- Information supplied:
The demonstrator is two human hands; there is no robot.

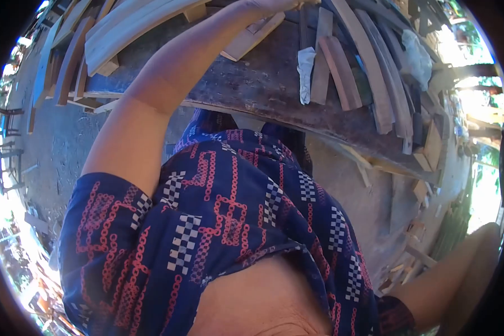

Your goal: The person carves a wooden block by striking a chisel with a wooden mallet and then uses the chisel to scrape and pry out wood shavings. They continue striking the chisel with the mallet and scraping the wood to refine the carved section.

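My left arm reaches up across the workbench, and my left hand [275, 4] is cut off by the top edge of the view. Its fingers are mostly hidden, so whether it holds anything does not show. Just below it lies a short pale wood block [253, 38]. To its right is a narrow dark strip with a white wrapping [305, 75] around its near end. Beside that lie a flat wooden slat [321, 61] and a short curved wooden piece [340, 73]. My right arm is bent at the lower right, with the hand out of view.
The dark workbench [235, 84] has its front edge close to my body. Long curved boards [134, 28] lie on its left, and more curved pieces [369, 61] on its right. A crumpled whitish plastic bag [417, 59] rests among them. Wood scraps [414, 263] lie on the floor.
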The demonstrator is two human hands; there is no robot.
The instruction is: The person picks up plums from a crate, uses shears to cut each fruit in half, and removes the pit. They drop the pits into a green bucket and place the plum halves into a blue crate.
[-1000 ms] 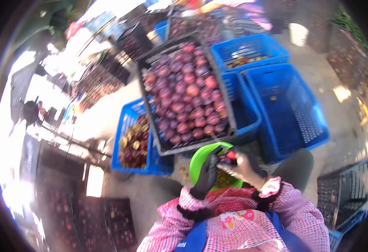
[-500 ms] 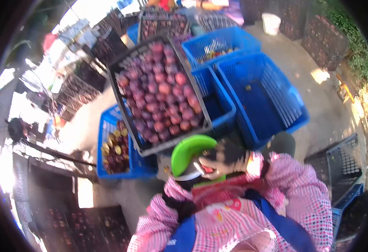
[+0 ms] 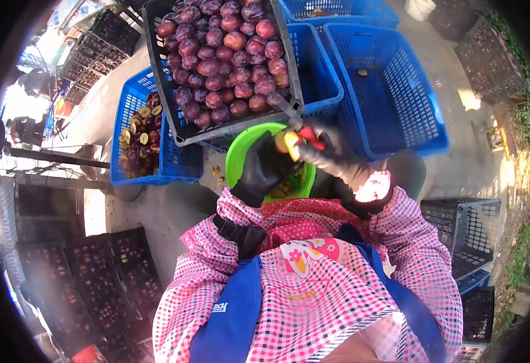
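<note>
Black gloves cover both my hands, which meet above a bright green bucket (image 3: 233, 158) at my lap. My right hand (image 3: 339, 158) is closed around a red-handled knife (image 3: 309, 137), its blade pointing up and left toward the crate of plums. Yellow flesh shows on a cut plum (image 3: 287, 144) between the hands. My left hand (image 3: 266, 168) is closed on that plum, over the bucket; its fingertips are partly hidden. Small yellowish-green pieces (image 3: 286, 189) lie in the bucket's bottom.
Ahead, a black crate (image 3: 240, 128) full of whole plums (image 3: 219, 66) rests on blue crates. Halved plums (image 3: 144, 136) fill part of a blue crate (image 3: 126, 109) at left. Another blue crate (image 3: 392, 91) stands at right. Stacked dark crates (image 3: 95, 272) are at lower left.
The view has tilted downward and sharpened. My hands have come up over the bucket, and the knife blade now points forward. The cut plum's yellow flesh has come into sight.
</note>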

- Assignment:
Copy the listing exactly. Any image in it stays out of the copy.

- Completed exercise:
The demonstrator is two human hands; there is no robot.


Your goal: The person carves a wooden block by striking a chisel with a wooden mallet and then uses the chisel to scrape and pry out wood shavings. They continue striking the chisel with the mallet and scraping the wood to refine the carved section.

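My left arm reaches up across the workbench, and my left hand [275, 4] is cut off by the top edge of the view. Its fingers are mostly hidden, so whether it holds anything does not show. Just below it lies a short pale wood block [253, 38]. To its right is a narrow dark strip with a white wrapping [305, 75] around its near end. Beside that lie a flat wooden slat [321, 61] and a short curved wooden piece [340, 73]. My right arm is bent at the lower right, with the hand out of view.
The dark workbench [235, 84] has its front edge close to my body. Long curved boards [134, 28] lie on its left, and more curved pieces [369, 61] on its right. A crumpled whitish plastic bag [417, 59] rests among them. Wood scraps [414, 263] lie on the floor.
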The demonstrator is two human hands; there is no robot.
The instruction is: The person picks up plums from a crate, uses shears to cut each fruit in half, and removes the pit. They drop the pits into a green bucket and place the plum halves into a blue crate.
[-1000 ms] 
[-500 ms] 
[+0 ms] 
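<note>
Black gloves cover both my hands, which meet above a bright green bucket (image 3: 233, 158) at my lap. My right hand (image 3: 339, 158) is closed around a red-handled knife (image 3: 309, 137), its blade pointing up and left toward the crate of plums. Yellow flesh shows on a cut plum (image 3: 287, 144) between the hands. My left hand (image 3: 266, 168) is closed on that plum, over the bucket; its fingertips are partly hidden. Small yellowish-green pieces (image 3: 286, 189) lie in the bucket's bottom.
Ahead, a black crate (image 3: 240, 128) full of whole plums (image 3: 219, 66) rests on blue crates. Halved plums (image 3: 144, 136) fill part of a blue crate (image 3: 126, 109) at left. Another blue crate (image 3: 392, 91) stands at right. Stacked dark crates (image 3: 95, 272) are at lower left.
The view has tilted downward and sharpened. My hands have come up over the bucket, and the knife blade now points forward. The cut plum's yellow flesh has come into sight.
</note>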

The complete answer has been presented.